While I am certainly no black-hat by any means, and do not advocate
the techniques outlined in this post for long-term SEO projects, I love
testing the theories and rumours that circulate in the SEO community
about what link building works and what doesn’t. Regardless of how
dodgy the rumours are, it helps me build a bigger picture of how
Google treats link building.

So during the Christmas period a few months back I decided to set
myself a challenge: to see what would happen if I built a very large
quantity of low quality links in a short period of time into a new
domain, in order to gauge where Google draws the line with this type of
link building and to understand better what pattern this kind of link
building penalty might have. Call me crazy, but these things are good
to test and they help you to understand what to do and what patterns to
look for when something goes wrong unintentionally.
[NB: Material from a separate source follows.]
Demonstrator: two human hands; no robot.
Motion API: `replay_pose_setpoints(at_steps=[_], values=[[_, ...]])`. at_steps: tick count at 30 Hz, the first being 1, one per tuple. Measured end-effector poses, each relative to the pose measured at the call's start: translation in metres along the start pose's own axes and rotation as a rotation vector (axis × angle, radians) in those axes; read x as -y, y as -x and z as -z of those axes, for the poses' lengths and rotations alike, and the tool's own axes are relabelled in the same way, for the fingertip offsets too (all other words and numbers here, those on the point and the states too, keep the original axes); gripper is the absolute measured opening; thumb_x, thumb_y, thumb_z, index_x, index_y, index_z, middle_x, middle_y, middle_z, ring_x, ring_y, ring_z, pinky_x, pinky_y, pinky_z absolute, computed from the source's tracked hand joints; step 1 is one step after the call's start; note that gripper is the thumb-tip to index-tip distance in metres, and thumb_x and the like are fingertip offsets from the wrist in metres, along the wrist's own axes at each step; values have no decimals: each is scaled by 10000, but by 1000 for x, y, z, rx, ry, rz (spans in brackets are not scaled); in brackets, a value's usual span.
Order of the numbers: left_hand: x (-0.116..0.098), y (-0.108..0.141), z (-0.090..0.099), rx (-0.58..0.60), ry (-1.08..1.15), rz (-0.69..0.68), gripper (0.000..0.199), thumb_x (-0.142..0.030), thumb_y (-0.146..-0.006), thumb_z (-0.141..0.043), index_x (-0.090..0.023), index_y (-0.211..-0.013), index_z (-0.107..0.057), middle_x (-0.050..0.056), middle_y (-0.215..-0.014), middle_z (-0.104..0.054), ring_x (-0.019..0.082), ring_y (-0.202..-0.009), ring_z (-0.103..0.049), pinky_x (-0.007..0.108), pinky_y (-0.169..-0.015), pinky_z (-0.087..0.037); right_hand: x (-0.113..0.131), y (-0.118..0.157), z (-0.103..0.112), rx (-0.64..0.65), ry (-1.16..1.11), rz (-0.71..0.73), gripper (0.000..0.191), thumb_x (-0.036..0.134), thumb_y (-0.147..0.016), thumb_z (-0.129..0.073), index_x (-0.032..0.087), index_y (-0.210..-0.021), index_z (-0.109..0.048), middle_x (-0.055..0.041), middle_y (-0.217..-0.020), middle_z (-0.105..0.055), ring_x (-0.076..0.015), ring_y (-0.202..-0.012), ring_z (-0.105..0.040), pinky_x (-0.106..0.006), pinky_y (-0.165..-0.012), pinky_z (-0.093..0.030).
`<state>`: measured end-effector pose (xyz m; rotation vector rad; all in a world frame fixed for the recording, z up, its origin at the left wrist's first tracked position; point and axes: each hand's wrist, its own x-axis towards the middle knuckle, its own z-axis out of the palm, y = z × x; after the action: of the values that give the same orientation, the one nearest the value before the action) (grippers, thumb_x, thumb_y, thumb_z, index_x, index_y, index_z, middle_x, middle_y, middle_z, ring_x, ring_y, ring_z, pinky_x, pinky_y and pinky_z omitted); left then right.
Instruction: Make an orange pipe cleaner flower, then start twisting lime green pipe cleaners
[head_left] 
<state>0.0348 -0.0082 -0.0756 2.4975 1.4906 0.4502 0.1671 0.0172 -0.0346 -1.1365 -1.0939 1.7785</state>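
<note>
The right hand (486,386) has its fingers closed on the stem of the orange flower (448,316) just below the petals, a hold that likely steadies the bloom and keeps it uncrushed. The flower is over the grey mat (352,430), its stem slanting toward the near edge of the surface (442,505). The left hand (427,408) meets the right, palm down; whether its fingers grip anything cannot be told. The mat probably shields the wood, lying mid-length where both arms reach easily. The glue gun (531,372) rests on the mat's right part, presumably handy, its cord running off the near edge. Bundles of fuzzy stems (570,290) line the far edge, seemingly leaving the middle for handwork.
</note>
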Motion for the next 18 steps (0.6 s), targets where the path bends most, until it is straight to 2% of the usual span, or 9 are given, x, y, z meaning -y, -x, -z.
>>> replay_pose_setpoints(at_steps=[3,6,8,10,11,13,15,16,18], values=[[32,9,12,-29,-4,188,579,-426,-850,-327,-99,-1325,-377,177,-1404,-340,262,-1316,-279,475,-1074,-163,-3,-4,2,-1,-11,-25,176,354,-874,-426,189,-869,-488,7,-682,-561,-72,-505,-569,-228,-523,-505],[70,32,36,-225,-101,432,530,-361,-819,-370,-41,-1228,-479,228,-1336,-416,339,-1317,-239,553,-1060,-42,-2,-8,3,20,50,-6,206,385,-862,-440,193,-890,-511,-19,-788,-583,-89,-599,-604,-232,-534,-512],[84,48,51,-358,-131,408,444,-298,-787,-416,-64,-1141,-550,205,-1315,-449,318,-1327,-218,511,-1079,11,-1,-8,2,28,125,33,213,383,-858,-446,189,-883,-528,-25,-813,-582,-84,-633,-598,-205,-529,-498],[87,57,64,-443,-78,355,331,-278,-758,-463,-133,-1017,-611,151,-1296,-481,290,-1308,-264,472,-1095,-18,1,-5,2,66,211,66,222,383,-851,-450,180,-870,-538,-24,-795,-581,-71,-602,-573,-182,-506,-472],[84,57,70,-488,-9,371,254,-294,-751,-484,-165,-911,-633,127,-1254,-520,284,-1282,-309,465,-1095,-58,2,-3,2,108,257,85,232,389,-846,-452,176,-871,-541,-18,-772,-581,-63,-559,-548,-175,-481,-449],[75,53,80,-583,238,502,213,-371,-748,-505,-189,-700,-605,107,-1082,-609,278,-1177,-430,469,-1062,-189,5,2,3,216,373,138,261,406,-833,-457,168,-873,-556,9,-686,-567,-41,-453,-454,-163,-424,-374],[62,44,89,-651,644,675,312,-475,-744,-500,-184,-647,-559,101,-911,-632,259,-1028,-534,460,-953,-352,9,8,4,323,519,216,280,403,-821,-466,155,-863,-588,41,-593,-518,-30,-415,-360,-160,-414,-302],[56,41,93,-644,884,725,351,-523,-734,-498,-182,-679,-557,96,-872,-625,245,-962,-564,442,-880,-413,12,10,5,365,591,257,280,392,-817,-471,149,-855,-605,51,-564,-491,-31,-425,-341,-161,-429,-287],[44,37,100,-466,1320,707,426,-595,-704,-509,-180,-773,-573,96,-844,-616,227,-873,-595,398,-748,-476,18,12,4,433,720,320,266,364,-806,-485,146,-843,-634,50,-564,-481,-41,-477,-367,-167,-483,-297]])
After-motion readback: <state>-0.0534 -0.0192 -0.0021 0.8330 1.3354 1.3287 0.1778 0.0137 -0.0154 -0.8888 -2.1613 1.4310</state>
So, I took a new domain that I wasn’t
too worried about destroying, picked a reasonably competitive keyword,
and built about 10,000 really nasty-looking low quality links in to the
home page with a mixture of phrase and exact match anchor text (note:
these weren’t ‘paid links’ per se). I assumed that this should easily
be enough to obliterate the site from search results.
The Result
The site ended up ranking #1 on Google.com for this keyword for
about three weeks, which as you can see had a significant impact on
increasing the site’s traffic. Just as I was beginning to lack faith in
Google’s ability to detect the most unnatural of link patterns, the
site suddenly dropped out of search results for everything including
brand searches, and what’s more it’s never bounced back.
Analysis
The test confirmed what I had assumed might happen (the site would
receive a ranking penalty), but I was surprised to see that it took
over 3 weeks (and several thousand visits) before Google decided to do
anything about it. So how could you utilise this?
I think one of the most practical uses for this tactic is to get a
website ranking for a seasonal or short-term one-off high traffic
keyword. For example, it might have worked wonders to get a website
ranking competitively for ‘vuvuzela’ for a few weeks around the South
Africa World Cup last year, or you could use it to rank for a term such
as ‘gym equipment’ for a few weeks after new year when people are keen
to get back into shape. However, it’s important to be cautious and
aware of your local advertising laws and to know Google’s view on this
type of tactic.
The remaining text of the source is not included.